**Exercise description:**
All pictures are to be dropped, and everything else in the data duplicated exactly.

*** Block opens ***

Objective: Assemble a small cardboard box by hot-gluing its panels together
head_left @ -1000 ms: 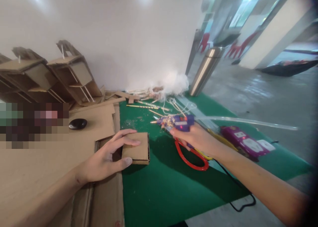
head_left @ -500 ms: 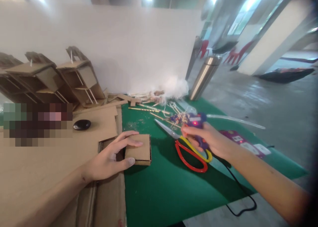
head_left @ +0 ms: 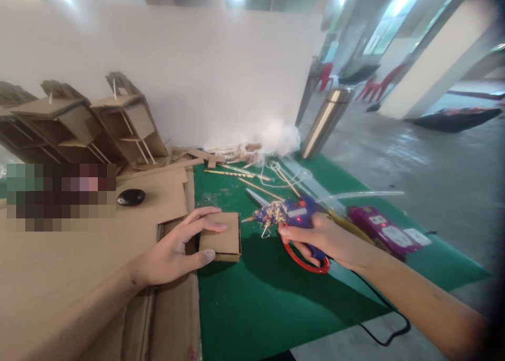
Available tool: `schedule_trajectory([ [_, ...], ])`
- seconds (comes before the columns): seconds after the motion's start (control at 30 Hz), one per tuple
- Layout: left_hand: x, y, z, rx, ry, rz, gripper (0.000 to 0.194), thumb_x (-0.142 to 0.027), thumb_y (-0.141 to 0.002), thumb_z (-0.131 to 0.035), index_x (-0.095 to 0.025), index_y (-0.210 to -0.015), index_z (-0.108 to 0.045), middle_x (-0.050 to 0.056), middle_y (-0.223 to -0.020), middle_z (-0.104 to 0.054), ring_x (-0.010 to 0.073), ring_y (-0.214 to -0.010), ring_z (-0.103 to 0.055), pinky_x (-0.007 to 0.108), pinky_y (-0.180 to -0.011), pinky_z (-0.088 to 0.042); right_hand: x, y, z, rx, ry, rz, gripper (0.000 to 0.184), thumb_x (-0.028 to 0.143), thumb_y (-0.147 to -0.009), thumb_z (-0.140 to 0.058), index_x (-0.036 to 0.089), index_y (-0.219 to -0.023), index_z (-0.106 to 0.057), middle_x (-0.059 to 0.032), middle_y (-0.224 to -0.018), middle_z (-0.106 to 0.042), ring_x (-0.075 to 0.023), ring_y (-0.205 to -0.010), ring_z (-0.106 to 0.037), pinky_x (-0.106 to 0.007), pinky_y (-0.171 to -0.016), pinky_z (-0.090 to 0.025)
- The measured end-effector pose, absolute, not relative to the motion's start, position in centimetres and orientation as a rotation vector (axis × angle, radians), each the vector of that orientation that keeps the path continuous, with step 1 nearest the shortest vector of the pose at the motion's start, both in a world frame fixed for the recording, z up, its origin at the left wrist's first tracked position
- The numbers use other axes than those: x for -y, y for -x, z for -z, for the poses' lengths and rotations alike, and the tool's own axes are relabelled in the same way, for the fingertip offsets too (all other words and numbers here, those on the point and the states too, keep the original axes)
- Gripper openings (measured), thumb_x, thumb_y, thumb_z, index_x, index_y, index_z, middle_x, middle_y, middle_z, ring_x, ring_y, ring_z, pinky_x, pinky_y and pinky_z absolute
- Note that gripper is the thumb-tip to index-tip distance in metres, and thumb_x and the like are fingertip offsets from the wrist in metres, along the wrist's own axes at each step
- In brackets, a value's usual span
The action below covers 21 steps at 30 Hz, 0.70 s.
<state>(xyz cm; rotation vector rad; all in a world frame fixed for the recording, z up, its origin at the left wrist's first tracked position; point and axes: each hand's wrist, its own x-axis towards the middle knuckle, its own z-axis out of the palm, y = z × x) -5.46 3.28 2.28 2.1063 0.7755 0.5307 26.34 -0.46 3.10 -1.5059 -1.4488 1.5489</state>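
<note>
My left hand [head_left: 175, 250] rests around a small square cardboard box [head_left: 221, 237], fingers over its top and thumb at its near left corner. The box sits on the green tabletop [head_left: 252, 313] by the cardboard edge. Wrapped round the handle of a purple hot glue gun [head_left: 302, 213] is my right hand [head_left: 321, 237]. The gun's nozzle points left, a little to the right of the box, and dried glue clumps its front. Beneath the gun lie scissors [head_left: 305, 263] with a red handle loop; the rest of them is mostly hidden.
A purple power strip [head_left: 381, 227] and a steel flask [head_left: 327, 124] stand on the right. Sticks, string and white fluff [head_left: 282, 137] lie at the back. Cardboard shelf models [head_left: 130, 121] and a black mouse [head_left: 131, 197] are on the left; a black cord trails at the right.
The glue gun first swung right and its nozzle turned away, then came back left and lower, pointing toward the box again. My left hand has stayed on the box.
</note>
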Motion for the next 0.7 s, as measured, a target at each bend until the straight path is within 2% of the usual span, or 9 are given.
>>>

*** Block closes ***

**Completed task:**
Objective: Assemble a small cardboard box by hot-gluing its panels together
head_left @ -1000 ms: 
head_left @ -500 ms: 
head_left @ +0 ms: 
Available tool: `schedule_trajectory([ [_, ...], ])`
- seconds (comes before the columns): seconds after the motion's start (control at 30 Hz), one per tuple
- Layout: left_hand: x, y, z, rx, ry, rz, gripper (0.000 to 0.194), thumb_x (-0.142 to 0.027), thumb_y (-0.141 to 0.002), thumb_z (-0.131 to 0.035), index_x (-0.095 to 0.025), index_y (-0.210 to -0.015), index_z (-0.108 to 0.045), middle_x (-0.050 to 0.056), middle_y (-0.223 to -0.020), middle_z (-0.104 to 0.054), ring_x (-0.010 to 0.073), ring_y (-0.214 to -0.010), ring_z (-0.103 to 0.055), pinky_x (-0.007 to 0.108), pinky_y (-0.180 to -0.011), pinky_z (-0.088 to 0.042); right_hand: x, y, z, rx, ry, rz, gripper (0.000 to 0.184), thumb_x (-0.028 to 0.143), thumb_y (-0.147 to -0.009), thumb_z (-0.140 to 0.058), index_x (-0.036 to 0.089), index_y (-0.219 to -0.023), index_z (-0.106 to 0.057), middle_x (-0.059 to 0.032), middle_y (-0.224 to -0.018), middle_z (-0.106 to 0.042), ring_x (-0.075 to 0.023), ring_y (-0.205 to -0.010), ring_z (-0.106 to 0.037), pinky_x (-0.106 to 0.007), pinky_y (-0.171 to -0.016), pinky_z (-0.090 to 0.025)
- The measured end-effector pose, absolute, not relative to the motion's start, position in centimetres and orientation as a rotation vector (axis × angle, radians), each the vector of that orientation that keeps the path continuous, with step 1 nearest the shortest vector of the pose at the motion's start, both in a world frame fixed for the recording, z up, its origin at the left wrist's first tracked position
- The numbers use other axes than those: x for -y, y for -x, z for -z, for the poses' lengths and rotations alike, and the tool's own axes are relabelled in the same way, for the fingertip offsets too (all other words and numbers here, those on the point and the states too, keep the original axes)
- Gripper openings (measured), thumb_x, thumb_y, thumb_z, index_x, index_y, index_z, middle_x, middle_y, middle_z, ring_x, ring_y, ring_z, pinky_x, pinky_y and pinky_z absolute
- Note that gripper is the thumb-tip to index-tip distance in metres, and thumb_x and the like are fingertip offsets from the wrist in metres, along the wrist's own axes at each step
- In brackets, a value's usual span
The action below covers 21 steps at 30 Hz, 0.70 s.
<state>(xyz cm; rotation vector rad; all in a world frame fixed for the recording, z up, its origin at the left wrist's first tracked position; point and axes: each hand's wrist, its own x-axis towards the middle knuckle, its own z-axis out of the palm, y = z × x) -5.46 3.28 2.28 2.1063 0.7755 0.5307 26.34 -0.46 3.10 -1.5059 -1.4488 1.5489</state>
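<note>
My left hand [head_left: 175, 250] rests around a small square cardboard box [head_left: 221, 237], fingers over its top and thumb at its near left corner. The box sits on the green tabletop [head_left: 252, 313] by the cardboard edge. Wrapped round the handle of a purple hot glue gun [head_left: 302, 213] is my right hand [head_left: 321, 237]. The gun's nozzle points left, a little to the right of the box, and dried glue clumps its front. Beneath the gun lie scissors [head_left: 305, 263] with a red handle loop; the rest of them is mostly hidden.
A purple power strip [head_left: 381, 227] and a steel flask [head_left: 327, 124] stand on the right. Sticks, string and white fluff [head_left: 282, 137] lie at the back. Cardboard shelf models [head_left: 130, 121] and a black mouse [head_left: 131, 197] are on the left; a black cord trails at the right.
The glue gun first swung right and its nozzle turned away, then came back left and lower, pointing toward the box again. My left hand has stayed on the box.
</note>
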Motion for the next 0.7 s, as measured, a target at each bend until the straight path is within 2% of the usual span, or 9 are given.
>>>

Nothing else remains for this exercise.